◆ **The problem**
Every line of the entries below that carries the string "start" should be copied.

*** Material for the task Section Begins ***

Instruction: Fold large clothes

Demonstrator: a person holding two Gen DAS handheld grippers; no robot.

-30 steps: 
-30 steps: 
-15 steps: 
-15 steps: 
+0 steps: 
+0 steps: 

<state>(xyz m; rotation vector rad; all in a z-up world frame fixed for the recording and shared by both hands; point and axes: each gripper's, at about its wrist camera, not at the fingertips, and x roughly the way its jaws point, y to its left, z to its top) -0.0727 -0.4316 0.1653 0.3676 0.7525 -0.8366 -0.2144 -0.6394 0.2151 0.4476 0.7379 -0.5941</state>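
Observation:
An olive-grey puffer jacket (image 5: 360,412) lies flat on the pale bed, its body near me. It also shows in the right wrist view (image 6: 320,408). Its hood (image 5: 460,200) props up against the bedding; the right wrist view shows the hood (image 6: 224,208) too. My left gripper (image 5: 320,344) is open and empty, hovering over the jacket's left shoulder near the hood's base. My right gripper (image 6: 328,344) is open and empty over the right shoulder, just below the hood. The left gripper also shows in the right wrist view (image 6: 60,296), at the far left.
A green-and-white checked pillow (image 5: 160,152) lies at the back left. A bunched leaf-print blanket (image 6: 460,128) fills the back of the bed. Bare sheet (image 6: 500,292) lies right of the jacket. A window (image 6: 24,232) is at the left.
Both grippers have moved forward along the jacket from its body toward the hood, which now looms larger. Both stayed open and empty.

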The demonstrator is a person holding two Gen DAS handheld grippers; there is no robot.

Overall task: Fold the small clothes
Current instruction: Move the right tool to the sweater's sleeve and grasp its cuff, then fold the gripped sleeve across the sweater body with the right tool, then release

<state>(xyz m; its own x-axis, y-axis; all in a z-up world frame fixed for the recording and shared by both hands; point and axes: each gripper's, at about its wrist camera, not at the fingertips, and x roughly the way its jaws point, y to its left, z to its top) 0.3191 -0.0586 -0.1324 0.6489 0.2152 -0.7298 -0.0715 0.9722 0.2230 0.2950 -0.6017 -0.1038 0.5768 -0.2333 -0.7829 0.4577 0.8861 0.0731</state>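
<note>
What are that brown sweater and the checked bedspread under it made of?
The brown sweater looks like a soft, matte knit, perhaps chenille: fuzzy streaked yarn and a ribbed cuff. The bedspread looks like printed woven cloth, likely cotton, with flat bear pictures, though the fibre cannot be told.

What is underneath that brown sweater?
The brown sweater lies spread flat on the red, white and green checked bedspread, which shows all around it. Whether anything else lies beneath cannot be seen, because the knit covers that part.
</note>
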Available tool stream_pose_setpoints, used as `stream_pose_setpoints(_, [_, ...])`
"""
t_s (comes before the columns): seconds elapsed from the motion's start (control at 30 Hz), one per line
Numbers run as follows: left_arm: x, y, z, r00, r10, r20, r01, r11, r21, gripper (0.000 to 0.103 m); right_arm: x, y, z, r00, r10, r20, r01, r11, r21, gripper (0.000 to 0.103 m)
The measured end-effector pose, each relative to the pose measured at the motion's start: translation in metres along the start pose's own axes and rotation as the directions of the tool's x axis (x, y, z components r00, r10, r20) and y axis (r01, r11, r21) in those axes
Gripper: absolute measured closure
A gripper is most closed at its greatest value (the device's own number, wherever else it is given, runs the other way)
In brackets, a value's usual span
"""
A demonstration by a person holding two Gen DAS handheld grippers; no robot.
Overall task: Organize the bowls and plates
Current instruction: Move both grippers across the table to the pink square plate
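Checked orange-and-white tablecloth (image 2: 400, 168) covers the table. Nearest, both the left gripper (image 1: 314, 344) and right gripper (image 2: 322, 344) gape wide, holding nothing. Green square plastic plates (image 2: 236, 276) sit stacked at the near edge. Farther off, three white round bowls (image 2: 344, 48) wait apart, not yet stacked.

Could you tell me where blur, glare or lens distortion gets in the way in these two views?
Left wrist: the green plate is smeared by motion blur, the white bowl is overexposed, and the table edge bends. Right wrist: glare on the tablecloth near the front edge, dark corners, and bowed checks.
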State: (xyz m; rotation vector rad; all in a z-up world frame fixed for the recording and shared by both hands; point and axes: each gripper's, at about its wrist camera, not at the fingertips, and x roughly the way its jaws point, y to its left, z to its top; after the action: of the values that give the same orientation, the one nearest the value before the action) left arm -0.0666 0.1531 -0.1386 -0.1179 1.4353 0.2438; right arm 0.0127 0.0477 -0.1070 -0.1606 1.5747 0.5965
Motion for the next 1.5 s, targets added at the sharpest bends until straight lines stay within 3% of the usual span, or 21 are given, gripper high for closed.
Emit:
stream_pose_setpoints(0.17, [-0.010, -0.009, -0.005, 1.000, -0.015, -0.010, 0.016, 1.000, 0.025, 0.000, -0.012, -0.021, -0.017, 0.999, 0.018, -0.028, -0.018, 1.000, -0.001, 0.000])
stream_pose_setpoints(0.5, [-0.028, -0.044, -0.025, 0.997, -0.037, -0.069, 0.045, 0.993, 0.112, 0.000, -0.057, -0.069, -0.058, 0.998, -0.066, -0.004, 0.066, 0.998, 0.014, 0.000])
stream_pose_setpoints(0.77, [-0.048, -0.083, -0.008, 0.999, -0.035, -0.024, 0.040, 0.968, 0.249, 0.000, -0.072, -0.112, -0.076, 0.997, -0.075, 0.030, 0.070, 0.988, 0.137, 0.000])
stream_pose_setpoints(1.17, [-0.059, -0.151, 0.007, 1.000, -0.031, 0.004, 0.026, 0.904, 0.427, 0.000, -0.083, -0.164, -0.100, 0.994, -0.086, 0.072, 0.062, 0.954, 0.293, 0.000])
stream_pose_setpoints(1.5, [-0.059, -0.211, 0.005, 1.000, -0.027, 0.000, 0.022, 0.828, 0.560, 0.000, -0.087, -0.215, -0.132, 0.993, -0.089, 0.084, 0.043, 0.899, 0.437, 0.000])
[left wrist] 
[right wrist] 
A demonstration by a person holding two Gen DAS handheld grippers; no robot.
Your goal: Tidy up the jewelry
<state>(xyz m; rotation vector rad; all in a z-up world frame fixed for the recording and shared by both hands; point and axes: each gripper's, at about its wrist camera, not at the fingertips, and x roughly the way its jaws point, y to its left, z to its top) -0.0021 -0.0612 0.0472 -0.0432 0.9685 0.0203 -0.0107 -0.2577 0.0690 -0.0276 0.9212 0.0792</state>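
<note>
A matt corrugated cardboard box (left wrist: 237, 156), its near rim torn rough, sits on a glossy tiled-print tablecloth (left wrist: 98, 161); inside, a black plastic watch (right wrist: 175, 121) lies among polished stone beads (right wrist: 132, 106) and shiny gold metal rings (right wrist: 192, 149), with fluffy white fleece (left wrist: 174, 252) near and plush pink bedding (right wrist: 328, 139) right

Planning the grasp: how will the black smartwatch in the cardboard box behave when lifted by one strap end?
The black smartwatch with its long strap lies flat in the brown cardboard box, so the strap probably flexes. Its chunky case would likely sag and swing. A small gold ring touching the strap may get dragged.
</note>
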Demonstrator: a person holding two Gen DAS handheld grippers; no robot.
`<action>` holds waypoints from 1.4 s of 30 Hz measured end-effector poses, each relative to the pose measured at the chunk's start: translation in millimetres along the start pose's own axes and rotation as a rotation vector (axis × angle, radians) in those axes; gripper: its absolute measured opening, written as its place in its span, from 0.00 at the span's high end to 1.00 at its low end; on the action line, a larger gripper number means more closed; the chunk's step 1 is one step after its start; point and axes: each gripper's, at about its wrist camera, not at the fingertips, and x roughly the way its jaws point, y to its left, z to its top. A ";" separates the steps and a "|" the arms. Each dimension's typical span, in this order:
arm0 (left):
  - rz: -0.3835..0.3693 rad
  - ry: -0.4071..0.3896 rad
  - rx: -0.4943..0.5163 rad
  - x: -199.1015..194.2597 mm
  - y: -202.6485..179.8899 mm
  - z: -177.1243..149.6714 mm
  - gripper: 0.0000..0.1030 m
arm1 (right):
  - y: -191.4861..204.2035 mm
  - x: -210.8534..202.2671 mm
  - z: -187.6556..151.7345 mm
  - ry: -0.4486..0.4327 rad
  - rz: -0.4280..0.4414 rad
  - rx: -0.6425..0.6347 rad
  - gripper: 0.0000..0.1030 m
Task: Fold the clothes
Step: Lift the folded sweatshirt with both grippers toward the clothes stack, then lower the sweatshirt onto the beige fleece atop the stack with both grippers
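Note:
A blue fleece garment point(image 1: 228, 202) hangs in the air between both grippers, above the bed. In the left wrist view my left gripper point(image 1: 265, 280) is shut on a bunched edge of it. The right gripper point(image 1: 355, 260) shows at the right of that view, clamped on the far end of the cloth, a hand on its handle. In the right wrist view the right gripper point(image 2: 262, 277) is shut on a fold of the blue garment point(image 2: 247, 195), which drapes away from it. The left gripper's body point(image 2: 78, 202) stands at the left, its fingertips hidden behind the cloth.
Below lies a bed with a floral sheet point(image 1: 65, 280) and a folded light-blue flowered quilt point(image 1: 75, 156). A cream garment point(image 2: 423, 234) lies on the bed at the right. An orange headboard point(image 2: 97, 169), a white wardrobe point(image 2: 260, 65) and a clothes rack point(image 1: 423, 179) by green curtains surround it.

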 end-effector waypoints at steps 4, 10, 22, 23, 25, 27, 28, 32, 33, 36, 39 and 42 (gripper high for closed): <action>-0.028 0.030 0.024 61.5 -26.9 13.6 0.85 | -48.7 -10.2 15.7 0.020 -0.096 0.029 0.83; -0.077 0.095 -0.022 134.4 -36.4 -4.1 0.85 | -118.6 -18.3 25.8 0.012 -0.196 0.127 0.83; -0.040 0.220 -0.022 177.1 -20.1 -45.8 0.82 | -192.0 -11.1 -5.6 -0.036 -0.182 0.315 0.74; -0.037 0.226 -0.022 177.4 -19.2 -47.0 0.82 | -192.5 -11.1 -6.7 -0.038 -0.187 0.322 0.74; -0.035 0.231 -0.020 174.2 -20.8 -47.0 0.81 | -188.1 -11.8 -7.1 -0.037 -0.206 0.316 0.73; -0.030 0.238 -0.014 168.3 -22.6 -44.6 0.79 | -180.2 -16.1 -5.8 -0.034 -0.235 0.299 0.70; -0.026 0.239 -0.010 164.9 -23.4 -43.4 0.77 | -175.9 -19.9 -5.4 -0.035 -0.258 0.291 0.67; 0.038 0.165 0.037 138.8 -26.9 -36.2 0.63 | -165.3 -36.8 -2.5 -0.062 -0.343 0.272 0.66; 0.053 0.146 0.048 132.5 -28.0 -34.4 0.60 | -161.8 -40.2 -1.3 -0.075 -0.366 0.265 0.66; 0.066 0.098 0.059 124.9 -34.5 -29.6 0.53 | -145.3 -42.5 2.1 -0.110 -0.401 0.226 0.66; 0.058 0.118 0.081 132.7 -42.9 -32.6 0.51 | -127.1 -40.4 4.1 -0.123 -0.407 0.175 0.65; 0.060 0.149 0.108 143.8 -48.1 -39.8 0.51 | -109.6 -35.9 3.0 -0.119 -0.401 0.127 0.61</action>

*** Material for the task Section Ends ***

◆ **Output for this task**
t_s (comes before the columns): seconds elapsed from the motion's start (control at 30 Hz), one per line
The measured end-effector pose, each relative to the pose measured at the motion's start: translation in metres along the start pose's own axes and rotation as the directions of the tool's x axis (x, y, z components r00, r10, r20) and y axis (r01, r11, r21) in those axes
`<action>` holds waypoints from 1.4 s of 30 Hz measured end-effector poses, each relative to the pose measured at the chunk's start: translation in millimetres along the start pose's own axes and rotation as a rotation vector (axis × angle, radians) in those axes; gripper: its absolute measured opening, written as its place in its span, from 0.00 at the span's high end to 1.00 at its low end; on the action line, a larger gripper number means more closed; the chunk's step 1 is one step after its start; point and axes: each gripper's, at about its wrist camera, not at the fingertips, and x roughly the way its jaws point, y to its left, z to its top. A ";" separates the steps and a "|" the arms. Each dimension's typical span, in this order:

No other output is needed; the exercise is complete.